• [Work required]: Will you write out all the entries below exactly?

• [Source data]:

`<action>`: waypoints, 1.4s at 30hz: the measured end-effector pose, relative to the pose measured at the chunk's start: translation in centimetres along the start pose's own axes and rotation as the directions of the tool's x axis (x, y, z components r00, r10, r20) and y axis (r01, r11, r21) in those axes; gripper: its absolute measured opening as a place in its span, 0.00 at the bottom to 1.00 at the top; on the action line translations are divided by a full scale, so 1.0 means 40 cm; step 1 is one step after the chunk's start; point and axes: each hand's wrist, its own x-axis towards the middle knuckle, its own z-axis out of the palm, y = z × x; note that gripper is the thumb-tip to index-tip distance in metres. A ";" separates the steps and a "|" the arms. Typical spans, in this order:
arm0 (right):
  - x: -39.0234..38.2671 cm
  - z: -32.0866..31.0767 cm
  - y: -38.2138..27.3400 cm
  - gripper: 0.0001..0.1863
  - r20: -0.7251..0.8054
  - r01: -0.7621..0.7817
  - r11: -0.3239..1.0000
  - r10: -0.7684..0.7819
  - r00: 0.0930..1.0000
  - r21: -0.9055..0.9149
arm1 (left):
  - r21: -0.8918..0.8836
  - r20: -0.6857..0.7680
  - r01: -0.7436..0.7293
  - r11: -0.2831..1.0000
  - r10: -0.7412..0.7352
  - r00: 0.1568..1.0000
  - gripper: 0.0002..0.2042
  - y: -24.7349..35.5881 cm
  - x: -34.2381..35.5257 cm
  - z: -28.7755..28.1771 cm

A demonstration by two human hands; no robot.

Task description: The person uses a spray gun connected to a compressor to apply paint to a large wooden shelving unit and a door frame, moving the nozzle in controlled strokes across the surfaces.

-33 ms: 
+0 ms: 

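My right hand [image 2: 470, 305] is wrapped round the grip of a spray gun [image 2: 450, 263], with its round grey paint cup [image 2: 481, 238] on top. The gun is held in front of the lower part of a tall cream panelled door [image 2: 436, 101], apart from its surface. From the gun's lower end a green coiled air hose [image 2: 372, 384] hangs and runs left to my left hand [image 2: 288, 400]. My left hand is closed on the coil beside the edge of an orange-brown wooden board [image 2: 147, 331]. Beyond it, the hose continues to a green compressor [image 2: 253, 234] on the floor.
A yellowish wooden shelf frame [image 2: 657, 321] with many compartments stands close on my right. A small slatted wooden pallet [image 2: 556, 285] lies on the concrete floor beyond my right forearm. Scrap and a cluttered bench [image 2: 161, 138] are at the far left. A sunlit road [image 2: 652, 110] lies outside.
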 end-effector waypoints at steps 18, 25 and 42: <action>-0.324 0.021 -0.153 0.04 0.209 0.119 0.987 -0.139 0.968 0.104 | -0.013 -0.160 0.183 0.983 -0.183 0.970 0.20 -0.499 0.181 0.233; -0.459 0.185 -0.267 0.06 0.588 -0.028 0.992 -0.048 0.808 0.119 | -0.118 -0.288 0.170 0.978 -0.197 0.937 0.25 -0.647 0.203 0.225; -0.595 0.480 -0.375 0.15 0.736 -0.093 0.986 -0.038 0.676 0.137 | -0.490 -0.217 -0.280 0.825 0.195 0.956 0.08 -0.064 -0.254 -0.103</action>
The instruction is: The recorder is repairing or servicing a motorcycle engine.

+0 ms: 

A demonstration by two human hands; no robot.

• [Reply to the task]:
`<action>`: waypoints, 1.4s at 30hz: the measured end-effector pose, relative to the pose measured at the chunk's start: translation in centimetres along the start pose's own axes and rotation as the directions of the tool's x axis (x, y, z components r00, r10, r20) and y axis (r01, r11, r21) in those axes; gripper: its absolute measured opening as a place in its span, 0.00 at the bottom to 1.00 at the top; on the action line translations are divided by a full scale, so 1.0 means 40 cm; step 1 is one step after the chunk's start; point and axes: each hand's wrist, its own x-axis towards the middle knuckle, its own z-axis out of the palm, y = z × x; note that gripper is the thumb-tip to index-tip distance in metres. A ";" separates the steps and a "|" the arms. Typical spans, in this order:
arm0 (right):
  - x: -39.0234..38.2671 cm
  - z: -32.0866..31.0767 cm
  - y: -38.2138..27.3400 cm
  - gripper: 0.0001..0.1863
  - r20: -0.7251..0.8054
  - r01: -0.7621..0.7817
  - r11: -0.3239..1.0000
  - r10: -0.7684..0.7819
  - r00: 0.0930..1.0000
  - r21: -0.9055..0.9149
arm1 (left):
  - r21: -0.8918..0.8836
  - r20: -0.6857..0.7680
  - r01: -0.7436..0.7293
  - r11: -0.2831..1.0000
  - r10: -0.7412..0.7352
  - r00: 0.1568..1.0000
  - gripper: 0.0002..0.2042
  - y: -24.7349..35.5881 cm
  - x: -34.2381..35.5257 cm
  - z: -28.7755..28.1771 cm

A demonstration by two human hands; no robot.

Task description: The person uses a spray gun connected to a compressor to apply paint to a large wooden shelving unit and a door frame, moving the nozzle in controlled strokes across the surfaces.

-33 ms: 
+0 ms: 

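My right hand [image 2: 470, 305] is wrapped round the grip of a spray gun [image 2: 450, 263], with its round grey paint cup [image 2: 481, 238] on top. The gun is held in front of the lower part of a tall cream panelled door [image 2: 436, 101], apart from its surface. From the gun's lower end a green coiled air hose [image 2: 372, 384] hangs and runs left to my left hand [image 2: 288, 400]. My left hand is closed on the coil beside the edge of an orange-brown wooden board [image 2: 147, 331]. Beyond it, the hose continues to a green compressor [image 2: 253, 234] on the floor.
A yellowish wooden shelf frame [image 2: 657, 321] with many compartments stands close on my right. A small slatted wooden pallet [image 2: 556, 285] lies on the concrete floor beyond my right forearm. Scrap and a cluttered bench [image 2: 161, 138] are at the far left. A sunlit road [image 2: 652, 110] lies outside.
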 end-effector waypoints at steps 18, 25 and 42: <action>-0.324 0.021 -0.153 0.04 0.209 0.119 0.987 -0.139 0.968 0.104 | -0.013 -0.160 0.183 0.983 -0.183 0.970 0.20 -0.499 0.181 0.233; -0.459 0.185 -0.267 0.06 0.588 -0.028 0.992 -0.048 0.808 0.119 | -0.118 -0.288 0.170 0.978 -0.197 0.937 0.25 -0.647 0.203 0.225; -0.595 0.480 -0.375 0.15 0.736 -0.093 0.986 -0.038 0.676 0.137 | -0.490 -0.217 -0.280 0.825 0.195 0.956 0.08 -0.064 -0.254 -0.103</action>
The instruction is: The recorder is repairing or servicing a motorcycle engine.

+0 ms: 

A demonstration by two human hands; no robot.

That concludes the exercise.